“I find it hard to summarize in mere words the amount of pain and rage this incident has caused,” Mr. Thurston said.
“This” would be the sight of the nation’s first black president standing in the White House, blue power suit and all, debunking in more detail than ever before the persistent, he’s-not-really-an-American rumors fanned anew by Donald Trump, the developer and potential presidential candidate.
Many black Americans responded to Wednesday’s scene with a large sigh. The rumors and the controversy had a particular, troubling resonance for them: They’ve seen, heard and lived the legitimacy of black people being called into question so many times before that, they said, they weren’t shocked to see it happen to Mr. Obama over something as simple as a birth certificate.
But they were sad about it, too, seeing what they felt was a high-level manifestation of the idea that when a black person accomplishes something great there must be something wrong.
“The stress of feeling constantly called into question, constantly under surveillance, has emotional and physical consequences for us,” said Imani Perry, a professor at Princeton University's Center for African American Studies. “It also puts us in the position of not being able to be constituents, with respect to our politicians, because we feel we have to constantly protect the president.”
Mr. Obama said he had “watched with bemusement” as people kept alive for two years the idea that he might have been born outside the United States and therefore wasn’t eligible to sit in the White House. “I’ve been puzzled at the degree to which this thing just kept on going,” Mr. Obama said.
Ellis Cose, author of an upcoming book that explores anger and race, said there is a sense that Mr. Obama has become the lightning rod for a general longing among certain whites to “take America back to a time when people like Obama could not be president.” For blacks, that’s “clearly an aggravation,” he said.
“A lot of folks are amused, and a lot of folks are upset about this,” Mr. Cose said.
Mr. Trump, who may or may not seek the Republican presidential nomination, stepped up to a microphone in New Hampshire within minutes of Mr. Obama’s appearance Wednesday to claim credit for forcing the president’s hand.

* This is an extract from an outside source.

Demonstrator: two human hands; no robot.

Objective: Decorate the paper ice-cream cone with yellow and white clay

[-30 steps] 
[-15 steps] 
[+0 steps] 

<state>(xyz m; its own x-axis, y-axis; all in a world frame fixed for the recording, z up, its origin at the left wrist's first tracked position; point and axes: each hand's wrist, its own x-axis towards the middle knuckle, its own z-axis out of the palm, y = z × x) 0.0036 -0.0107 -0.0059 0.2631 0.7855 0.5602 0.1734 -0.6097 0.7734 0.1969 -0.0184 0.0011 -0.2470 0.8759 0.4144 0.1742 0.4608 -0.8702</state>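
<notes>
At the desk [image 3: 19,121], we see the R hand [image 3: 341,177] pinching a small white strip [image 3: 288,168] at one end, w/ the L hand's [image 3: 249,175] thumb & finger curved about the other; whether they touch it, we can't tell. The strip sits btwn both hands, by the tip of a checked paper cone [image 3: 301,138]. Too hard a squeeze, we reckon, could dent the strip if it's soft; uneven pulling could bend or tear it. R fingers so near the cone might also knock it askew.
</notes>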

That’s what bothers black Americans so much - that sense that nothing they do can ever be considered good enough, said William Jelani Cobb, professor of Africana studies and history at Rutgers University.
“It’s partly American tradition of paranoia, and partly just plain old racism,” Mr. Cobb said. “Illegitimacy is the rule, not the exception. It’s the sort of thing that people come up with regularly when there are African-Americans operating at high levels.”